Section Two: Study Population Characteristics
This section contains the following fields. Please refer to your funding opportunity announcement and agency-specific instructions for additional guidance.
Field
Description
2.1. Condition or Focus of Study
Select the Add New Condition link to enter the name(s) of the condition(s) you are studying or the focus of the study. See funding opportunity announcement and agency-specific instructions for additional guidance.
2.2. Eligibility Criteria
List the study’s inclusion and exclusion criteria.
2.3. Age Limits
Use these pairs of fields to enter the Minimum and Maximum Ages. Pick the relevant time unit from the drop-down menu. If data is entered for one of these field, it must be entered for both unless you select N/A (no limit) from the drop-down.
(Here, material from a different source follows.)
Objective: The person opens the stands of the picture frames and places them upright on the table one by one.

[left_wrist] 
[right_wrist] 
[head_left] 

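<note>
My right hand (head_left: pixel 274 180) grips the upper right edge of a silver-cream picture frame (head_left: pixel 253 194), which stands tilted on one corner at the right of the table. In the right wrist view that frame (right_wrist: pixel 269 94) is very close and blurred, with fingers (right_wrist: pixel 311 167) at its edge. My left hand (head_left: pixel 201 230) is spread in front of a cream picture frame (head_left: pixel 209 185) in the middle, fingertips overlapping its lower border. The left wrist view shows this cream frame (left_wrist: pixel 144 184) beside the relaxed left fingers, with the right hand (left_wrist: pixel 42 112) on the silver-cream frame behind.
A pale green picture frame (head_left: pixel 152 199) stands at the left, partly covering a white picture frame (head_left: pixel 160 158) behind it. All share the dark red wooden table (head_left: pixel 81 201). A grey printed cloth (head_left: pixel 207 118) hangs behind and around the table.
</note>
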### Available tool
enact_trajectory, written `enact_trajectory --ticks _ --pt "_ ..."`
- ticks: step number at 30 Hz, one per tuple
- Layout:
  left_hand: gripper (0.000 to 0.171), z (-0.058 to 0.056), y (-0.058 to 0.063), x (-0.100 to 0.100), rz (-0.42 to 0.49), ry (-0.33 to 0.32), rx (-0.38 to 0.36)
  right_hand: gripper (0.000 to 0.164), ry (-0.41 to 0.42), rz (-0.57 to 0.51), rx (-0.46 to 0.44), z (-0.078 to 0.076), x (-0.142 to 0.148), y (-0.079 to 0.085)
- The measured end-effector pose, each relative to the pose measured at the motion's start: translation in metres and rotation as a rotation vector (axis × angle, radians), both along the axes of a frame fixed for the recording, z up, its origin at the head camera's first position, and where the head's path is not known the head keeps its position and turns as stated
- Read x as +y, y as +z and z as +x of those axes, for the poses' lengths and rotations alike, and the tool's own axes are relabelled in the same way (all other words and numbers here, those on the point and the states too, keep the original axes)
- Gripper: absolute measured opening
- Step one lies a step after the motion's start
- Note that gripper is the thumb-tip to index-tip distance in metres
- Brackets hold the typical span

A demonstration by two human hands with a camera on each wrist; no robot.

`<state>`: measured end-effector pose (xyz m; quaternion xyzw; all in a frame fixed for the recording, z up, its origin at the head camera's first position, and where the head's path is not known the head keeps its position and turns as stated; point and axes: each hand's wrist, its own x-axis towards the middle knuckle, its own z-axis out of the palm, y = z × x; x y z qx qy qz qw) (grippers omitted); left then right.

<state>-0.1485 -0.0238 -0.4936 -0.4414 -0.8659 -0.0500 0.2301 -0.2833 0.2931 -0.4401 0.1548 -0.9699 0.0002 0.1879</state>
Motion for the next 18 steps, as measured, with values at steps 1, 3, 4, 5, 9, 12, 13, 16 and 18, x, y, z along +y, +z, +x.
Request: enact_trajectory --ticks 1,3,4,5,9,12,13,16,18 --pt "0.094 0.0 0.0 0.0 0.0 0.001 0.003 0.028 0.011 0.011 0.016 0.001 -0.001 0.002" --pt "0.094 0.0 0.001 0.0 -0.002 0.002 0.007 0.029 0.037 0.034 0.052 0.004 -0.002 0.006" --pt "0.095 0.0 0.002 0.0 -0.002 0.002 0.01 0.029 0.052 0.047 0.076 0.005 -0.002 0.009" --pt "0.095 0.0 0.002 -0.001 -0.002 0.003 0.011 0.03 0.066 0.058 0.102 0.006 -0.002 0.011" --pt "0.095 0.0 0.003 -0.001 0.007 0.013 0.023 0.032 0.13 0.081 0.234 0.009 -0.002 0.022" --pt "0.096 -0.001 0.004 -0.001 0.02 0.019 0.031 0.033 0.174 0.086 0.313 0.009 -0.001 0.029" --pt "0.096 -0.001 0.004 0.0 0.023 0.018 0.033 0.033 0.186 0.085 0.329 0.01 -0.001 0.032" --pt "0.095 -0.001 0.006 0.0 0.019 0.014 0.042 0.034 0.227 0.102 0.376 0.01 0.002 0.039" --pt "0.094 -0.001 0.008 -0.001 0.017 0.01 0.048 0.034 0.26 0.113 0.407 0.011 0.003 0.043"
2.3.a. Inclusion of Individuals Across the Lifespan
Add an attachment, if appropriate.
2.4. Inclusion of Women and Minorities
Add an attachment, if appropriate.
2.5. Recruitment and Retention Plan
Add an attachment, if appropriate.
2.6. Recruitment Status
Select a value from the drop-down menu, if appropriate. Choices are:
Not yet recruiting
Recruiting
Enrolling by invitation
Active, not recruiting
Completed
Suspended
Terminated (Halted Prematurely)
Withdrawn (No Participants Enrolled)
2.7. Study Timeline
Add an attachment, if appropriate.
2.8. Enrollment of First Participant
Enter an Enrollment Date, and select either Anticipated or Actual from the accompanying drop-down menu. If data is entered for one of these field, it must be entered for both.
2.9 Inclusion Enrollment Report
Select the Add New Inclusion Enrollment Report link to open the subsection page.
Section Three: Protection and Monitoring Plan
This section contains the following fields. Please refer to your funding opportunity announcement and agency-specific instructions for additional guidance.
Field
Description
3.1. Protection of Human Subjects
Add an attachment, if appropriate.
3.2. Is this a multi-site study that will use the same protocol to conduct non-exempt human subjects research at more than one domestic site?
Single IRB plan
Select Yes, No, or Not Applicable as appropriate. This question is not required.
Add an attachment, describing the Single IRB Plan, per your opportunity instructions
3.3. Data and Safety Monitoring Plan
Add an attachment, if appropriate.
3.4. Will a Data and Safety Monitoring Board be appointed for this study?
Select Yes or No, as appropriate.
3.5. Overall Structure of the Study Team
Add an attachment, if appropriate.
Section Four: Protocol Synopsis
This section contains the following fields. Please refer to your funding opportunity announcement and agency-specific instructions for additional guidance.
Note: If your opportunity does not allow clinical trials, then this section will not be editable. If your opportunity does allow clinical trials, this section will become editable when questions 1.4 a-d are all answered “Yes”.
Field
Description
4.1. Study Design
This item consists of sub items a through g, described in the following table rows.
4.1.a Detailed Description
Enter the description of the protocol.
4.1.b Primary Purpose
Select a value from the drop-down menu. Choices are:
Treatment
Prevention
Diagnostics
Supportive Care
Screening
Health Services Research
Basic Science
Device Feasibility
Other – if you select Other, you must also enter a description for “Other Primary Purpose”
4.1.c Interventions
Use the Add Intervention link to open a subsection. All three fields are required for each intervention you add. The fields are Intervention Type (choices listed below), Name, and Description. Use the breadcrumb or Return button to re-display Section Four.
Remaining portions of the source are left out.